The stretch wanted below opens at the line containing "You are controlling" and closes at the line containing "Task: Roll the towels". Please return it exactly, with no other lines.

Stored items from a collection:
***
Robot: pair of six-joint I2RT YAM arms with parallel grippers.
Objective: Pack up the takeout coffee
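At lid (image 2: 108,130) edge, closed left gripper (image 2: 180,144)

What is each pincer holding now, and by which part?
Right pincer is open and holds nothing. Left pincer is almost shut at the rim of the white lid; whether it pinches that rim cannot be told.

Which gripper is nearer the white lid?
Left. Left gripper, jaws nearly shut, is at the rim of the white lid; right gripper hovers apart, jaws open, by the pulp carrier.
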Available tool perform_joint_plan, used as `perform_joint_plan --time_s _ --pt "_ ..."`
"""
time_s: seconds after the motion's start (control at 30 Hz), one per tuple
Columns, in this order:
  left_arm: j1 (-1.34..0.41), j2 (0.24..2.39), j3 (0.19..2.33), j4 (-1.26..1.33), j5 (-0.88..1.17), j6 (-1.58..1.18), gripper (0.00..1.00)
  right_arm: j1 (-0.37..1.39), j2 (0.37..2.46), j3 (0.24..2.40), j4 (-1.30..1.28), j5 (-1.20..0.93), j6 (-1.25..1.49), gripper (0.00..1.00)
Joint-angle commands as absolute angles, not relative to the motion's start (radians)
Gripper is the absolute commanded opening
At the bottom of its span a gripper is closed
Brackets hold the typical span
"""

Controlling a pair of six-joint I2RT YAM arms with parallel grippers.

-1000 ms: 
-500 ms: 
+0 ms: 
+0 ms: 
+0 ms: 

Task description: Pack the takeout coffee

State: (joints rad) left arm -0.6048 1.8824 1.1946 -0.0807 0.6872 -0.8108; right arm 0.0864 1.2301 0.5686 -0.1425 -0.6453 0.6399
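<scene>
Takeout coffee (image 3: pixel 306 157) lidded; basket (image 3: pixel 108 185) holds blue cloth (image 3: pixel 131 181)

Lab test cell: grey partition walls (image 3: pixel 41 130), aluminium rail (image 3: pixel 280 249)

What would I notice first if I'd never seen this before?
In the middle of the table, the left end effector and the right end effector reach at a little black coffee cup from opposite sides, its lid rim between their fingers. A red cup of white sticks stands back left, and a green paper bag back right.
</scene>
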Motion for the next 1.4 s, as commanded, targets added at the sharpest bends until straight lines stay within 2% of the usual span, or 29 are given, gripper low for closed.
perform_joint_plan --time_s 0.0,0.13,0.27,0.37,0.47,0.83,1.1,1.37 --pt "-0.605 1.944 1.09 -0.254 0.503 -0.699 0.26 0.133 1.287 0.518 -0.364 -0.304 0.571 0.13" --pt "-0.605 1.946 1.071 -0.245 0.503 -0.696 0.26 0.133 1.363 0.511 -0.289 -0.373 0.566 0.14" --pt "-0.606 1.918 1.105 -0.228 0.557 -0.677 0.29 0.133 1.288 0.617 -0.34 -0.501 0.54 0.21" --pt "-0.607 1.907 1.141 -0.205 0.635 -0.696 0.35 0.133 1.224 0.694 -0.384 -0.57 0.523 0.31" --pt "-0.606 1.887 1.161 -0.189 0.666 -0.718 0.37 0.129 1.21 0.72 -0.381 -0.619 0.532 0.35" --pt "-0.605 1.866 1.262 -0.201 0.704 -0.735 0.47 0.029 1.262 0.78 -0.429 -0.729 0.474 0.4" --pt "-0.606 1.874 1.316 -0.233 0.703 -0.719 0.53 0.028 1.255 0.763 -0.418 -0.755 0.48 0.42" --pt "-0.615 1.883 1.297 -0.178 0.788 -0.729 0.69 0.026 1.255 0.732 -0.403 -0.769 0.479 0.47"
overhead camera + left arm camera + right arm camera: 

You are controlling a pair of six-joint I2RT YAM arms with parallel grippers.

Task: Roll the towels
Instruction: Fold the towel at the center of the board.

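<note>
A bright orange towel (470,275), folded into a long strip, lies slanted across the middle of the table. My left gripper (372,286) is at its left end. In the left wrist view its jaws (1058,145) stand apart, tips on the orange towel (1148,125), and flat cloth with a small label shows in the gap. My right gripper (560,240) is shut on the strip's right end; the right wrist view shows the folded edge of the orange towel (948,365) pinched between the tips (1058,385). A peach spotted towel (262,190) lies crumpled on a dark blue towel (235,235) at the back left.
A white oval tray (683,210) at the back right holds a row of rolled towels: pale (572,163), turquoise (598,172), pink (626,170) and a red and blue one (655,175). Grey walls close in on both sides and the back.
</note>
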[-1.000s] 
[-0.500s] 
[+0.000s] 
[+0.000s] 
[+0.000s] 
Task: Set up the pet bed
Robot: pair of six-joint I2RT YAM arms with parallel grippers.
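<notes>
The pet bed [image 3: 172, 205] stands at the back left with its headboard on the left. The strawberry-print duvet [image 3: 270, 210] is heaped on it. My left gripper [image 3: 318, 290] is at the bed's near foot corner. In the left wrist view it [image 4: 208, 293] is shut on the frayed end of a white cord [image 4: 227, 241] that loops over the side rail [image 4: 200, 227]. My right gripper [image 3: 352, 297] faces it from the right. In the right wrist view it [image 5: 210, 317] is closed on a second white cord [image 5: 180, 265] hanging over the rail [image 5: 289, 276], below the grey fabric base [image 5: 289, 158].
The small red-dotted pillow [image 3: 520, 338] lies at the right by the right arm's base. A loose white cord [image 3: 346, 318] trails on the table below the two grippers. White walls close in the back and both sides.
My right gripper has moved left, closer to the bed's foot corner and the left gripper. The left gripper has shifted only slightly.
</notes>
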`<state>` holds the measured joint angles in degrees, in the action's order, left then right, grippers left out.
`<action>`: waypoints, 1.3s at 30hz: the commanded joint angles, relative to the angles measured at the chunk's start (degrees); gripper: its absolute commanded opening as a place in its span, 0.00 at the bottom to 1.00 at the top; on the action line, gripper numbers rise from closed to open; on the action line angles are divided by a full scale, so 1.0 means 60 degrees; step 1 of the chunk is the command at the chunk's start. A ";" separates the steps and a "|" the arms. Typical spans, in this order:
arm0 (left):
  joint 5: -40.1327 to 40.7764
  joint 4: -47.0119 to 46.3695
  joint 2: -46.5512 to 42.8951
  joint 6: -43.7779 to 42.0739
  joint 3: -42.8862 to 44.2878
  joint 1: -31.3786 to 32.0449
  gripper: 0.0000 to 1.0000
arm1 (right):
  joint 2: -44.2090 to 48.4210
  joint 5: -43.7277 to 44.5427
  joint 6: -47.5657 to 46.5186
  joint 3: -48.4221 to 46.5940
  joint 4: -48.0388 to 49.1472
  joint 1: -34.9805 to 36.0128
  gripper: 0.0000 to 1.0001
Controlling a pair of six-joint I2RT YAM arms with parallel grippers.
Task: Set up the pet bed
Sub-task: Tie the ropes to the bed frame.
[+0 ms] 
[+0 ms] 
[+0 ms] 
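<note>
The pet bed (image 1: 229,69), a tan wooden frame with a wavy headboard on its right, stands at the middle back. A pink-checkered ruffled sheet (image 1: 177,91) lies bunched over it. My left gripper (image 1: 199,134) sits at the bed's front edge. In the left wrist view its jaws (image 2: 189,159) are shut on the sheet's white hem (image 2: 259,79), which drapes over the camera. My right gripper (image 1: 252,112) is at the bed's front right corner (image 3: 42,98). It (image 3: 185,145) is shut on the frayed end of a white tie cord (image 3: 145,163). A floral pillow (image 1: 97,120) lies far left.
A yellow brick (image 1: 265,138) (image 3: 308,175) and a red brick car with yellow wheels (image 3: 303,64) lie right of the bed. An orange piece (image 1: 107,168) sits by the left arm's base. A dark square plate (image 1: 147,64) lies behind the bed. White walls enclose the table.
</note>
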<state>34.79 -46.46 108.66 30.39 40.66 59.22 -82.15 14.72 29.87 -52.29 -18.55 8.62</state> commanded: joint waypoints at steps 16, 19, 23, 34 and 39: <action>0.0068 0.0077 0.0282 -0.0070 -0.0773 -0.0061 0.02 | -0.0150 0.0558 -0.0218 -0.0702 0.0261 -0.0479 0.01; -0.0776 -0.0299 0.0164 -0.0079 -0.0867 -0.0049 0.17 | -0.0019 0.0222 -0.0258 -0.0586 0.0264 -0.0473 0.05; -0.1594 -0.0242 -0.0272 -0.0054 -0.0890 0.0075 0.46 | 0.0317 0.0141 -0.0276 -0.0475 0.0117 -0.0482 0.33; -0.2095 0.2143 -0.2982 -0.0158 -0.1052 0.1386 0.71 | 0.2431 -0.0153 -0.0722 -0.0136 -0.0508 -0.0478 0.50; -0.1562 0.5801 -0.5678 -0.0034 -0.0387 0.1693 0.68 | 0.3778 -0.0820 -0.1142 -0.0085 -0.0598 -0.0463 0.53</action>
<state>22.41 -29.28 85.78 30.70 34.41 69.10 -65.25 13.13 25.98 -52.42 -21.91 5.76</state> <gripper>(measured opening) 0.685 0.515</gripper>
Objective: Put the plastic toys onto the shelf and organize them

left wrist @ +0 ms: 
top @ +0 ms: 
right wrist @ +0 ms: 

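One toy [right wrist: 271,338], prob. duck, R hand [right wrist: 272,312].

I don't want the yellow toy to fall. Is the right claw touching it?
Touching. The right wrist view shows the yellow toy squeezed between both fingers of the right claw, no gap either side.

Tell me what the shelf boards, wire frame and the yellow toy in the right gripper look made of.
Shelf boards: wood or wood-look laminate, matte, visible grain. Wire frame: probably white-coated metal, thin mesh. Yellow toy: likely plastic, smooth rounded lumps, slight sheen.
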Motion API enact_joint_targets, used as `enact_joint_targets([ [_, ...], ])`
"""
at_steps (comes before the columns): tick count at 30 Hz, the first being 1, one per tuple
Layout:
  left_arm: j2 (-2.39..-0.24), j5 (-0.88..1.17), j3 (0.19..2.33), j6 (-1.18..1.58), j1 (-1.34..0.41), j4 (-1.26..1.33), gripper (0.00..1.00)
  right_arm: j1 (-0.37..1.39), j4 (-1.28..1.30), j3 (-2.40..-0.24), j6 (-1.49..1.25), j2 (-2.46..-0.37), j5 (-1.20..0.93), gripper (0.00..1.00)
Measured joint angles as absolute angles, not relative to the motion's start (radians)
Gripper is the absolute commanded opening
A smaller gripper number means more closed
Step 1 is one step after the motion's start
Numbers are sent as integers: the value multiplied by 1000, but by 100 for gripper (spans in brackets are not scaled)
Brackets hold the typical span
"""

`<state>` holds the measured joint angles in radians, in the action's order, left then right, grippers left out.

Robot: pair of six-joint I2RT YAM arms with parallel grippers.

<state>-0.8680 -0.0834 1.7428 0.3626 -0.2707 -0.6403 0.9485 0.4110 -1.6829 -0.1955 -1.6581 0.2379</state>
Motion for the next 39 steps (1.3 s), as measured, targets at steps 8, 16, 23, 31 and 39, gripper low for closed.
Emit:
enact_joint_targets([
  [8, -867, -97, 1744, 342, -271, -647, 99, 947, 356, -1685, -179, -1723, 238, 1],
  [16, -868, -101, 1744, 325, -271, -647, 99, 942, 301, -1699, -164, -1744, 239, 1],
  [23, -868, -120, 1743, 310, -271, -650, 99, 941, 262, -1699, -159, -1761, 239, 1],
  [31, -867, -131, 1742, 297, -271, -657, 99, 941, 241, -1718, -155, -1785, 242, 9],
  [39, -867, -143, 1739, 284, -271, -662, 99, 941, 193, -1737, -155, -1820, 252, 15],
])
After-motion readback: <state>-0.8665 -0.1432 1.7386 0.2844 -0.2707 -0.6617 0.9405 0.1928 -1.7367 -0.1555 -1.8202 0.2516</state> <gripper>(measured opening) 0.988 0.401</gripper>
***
**OUTPUT OF THE TASK**
You are controlling a pair of six-joint I2RT YAM arms with parallel grippers.

Task: Roll the towels

The answer has been given in full.